WORK REQUEST —
Find every line below with "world" in it and give only how many there are.

ENTRIES SHOWN —
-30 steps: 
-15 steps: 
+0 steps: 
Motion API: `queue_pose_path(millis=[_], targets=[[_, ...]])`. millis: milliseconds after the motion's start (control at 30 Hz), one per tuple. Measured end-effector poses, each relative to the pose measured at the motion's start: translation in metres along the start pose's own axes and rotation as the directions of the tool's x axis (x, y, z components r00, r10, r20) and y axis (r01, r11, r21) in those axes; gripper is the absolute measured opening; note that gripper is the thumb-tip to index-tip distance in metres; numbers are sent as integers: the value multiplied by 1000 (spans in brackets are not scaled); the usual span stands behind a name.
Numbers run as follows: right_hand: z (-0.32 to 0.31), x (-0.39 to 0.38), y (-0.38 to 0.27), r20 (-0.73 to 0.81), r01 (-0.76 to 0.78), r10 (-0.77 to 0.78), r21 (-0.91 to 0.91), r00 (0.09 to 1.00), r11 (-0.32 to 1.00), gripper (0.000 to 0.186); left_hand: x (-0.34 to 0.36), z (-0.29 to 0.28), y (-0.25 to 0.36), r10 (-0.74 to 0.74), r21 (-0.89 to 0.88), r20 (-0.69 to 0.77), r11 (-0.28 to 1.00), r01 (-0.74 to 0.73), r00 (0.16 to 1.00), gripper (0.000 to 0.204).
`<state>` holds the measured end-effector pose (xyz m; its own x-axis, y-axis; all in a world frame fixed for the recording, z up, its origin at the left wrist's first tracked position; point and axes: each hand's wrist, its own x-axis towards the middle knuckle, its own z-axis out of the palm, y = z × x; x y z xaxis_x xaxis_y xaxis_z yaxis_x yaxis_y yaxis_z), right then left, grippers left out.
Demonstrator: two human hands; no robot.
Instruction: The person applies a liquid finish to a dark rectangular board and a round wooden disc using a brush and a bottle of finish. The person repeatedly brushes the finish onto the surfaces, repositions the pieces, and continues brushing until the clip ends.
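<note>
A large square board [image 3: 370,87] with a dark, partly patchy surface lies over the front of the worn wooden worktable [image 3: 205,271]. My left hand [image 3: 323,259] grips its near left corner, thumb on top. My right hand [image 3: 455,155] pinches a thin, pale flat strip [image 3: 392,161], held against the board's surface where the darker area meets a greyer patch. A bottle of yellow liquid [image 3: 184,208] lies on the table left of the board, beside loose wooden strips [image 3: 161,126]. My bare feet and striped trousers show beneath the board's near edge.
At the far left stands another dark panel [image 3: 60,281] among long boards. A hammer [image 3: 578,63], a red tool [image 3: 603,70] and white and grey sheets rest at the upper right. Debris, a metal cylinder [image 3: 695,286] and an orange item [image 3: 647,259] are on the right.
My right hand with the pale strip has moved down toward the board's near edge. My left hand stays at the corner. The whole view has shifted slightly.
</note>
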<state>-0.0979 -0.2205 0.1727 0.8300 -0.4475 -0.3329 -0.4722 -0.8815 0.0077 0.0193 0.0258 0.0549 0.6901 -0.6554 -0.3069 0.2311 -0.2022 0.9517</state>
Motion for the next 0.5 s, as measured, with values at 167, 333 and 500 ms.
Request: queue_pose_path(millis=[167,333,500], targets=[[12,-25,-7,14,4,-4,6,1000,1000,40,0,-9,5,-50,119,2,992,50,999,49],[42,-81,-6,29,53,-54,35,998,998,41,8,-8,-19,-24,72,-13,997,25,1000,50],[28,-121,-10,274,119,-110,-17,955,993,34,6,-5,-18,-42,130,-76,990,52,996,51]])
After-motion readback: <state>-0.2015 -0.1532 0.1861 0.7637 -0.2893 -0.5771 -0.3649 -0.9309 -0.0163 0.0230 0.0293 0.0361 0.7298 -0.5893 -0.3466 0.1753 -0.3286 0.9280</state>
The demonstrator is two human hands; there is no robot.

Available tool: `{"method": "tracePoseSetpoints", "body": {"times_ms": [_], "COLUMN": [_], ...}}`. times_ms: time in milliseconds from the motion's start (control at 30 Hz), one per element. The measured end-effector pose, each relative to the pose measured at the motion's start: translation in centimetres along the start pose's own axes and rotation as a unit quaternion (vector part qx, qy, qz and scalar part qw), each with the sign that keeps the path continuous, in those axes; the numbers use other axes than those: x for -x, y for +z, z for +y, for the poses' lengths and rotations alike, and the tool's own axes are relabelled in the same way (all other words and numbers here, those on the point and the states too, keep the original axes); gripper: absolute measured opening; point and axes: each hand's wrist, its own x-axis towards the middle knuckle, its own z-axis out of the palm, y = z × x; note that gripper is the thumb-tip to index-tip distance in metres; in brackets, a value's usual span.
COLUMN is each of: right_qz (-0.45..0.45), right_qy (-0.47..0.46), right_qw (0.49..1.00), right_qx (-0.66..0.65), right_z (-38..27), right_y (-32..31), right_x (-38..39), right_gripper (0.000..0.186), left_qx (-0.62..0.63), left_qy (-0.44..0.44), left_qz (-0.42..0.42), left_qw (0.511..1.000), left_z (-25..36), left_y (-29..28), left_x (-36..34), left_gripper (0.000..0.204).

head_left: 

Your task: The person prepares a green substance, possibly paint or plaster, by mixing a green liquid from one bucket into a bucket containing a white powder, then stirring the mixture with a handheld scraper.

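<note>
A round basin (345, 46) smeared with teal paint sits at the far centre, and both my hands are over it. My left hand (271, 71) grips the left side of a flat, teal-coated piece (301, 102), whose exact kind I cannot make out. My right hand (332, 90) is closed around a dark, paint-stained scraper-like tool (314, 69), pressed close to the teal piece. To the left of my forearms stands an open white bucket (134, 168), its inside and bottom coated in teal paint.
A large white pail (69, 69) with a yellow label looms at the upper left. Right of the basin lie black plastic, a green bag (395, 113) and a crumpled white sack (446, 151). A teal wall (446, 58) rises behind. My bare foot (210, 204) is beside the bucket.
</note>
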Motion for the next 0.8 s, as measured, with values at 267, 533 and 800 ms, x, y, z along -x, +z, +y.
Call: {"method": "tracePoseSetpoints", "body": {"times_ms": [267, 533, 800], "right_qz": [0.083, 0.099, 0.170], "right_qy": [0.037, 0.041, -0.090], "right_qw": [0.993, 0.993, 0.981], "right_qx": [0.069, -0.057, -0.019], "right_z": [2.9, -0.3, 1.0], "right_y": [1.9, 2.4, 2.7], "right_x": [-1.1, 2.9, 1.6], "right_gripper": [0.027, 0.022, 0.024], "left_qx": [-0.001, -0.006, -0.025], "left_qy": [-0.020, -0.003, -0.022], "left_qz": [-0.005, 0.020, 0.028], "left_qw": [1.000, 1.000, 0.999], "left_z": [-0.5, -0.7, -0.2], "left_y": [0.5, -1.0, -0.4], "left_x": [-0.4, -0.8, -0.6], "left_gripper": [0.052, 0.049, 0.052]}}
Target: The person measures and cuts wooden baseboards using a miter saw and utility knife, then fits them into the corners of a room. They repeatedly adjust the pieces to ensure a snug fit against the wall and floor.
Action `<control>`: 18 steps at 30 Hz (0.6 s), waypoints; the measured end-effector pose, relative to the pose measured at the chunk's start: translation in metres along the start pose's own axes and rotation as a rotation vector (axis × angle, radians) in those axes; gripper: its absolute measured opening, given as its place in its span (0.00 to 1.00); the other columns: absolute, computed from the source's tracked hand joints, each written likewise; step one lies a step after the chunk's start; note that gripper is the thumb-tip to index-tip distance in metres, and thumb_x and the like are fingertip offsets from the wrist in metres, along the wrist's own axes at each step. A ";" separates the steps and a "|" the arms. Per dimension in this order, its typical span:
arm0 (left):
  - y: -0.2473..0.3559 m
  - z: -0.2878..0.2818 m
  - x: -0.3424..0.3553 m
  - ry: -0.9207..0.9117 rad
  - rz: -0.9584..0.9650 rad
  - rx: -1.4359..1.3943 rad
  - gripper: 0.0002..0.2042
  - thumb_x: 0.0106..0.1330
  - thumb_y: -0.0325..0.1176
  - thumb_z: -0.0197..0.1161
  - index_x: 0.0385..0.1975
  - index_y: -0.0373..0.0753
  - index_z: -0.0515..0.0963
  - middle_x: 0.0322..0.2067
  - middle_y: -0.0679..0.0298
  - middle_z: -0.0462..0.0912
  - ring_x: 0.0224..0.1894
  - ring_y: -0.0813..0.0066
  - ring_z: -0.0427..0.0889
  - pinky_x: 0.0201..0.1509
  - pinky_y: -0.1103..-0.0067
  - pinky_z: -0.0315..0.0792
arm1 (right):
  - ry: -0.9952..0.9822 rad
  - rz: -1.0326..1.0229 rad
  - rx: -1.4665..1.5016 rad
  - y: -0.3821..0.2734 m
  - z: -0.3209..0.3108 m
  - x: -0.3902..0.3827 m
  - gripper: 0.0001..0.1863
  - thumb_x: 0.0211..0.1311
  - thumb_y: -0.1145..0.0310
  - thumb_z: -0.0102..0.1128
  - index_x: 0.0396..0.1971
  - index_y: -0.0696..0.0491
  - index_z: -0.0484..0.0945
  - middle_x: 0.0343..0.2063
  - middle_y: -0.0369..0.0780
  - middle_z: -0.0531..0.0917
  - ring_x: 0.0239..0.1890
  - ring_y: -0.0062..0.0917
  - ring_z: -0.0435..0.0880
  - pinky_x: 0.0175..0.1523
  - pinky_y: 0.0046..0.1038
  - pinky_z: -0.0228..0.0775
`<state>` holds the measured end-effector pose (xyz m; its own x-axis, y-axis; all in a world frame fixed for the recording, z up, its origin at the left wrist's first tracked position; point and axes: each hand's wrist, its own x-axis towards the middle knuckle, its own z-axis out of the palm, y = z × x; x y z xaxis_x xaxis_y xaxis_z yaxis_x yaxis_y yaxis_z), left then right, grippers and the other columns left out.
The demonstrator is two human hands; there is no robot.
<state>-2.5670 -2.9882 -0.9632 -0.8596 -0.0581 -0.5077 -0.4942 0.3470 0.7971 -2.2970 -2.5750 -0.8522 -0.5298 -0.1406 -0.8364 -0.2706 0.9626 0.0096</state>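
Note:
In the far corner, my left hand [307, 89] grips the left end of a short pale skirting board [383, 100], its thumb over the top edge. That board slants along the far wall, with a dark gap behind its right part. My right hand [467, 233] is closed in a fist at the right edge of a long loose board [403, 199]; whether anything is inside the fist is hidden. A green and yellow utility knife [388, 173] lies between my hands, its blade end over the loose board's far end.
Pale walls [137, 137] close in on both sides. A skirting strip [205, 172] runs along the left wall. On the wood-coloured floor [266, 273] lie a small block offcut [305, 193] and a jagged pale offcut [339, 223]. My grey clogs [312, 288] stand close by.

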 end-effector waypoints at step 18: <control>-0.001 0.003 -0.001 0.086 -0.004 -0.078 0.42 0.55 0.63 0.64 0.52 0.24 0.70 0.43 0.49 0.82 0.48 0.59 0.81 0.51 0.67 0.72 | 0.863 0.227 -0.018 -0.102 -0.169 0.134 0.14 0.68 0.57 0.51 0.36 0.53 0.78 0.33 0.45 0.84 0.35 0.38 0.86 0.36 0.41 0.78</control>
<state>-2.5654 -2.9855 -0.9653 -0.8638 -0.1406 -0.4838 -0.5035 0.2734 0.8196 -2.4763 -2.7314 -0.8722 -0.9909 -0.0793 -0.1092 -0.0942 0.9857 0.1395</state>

RESPONSE BOX —
2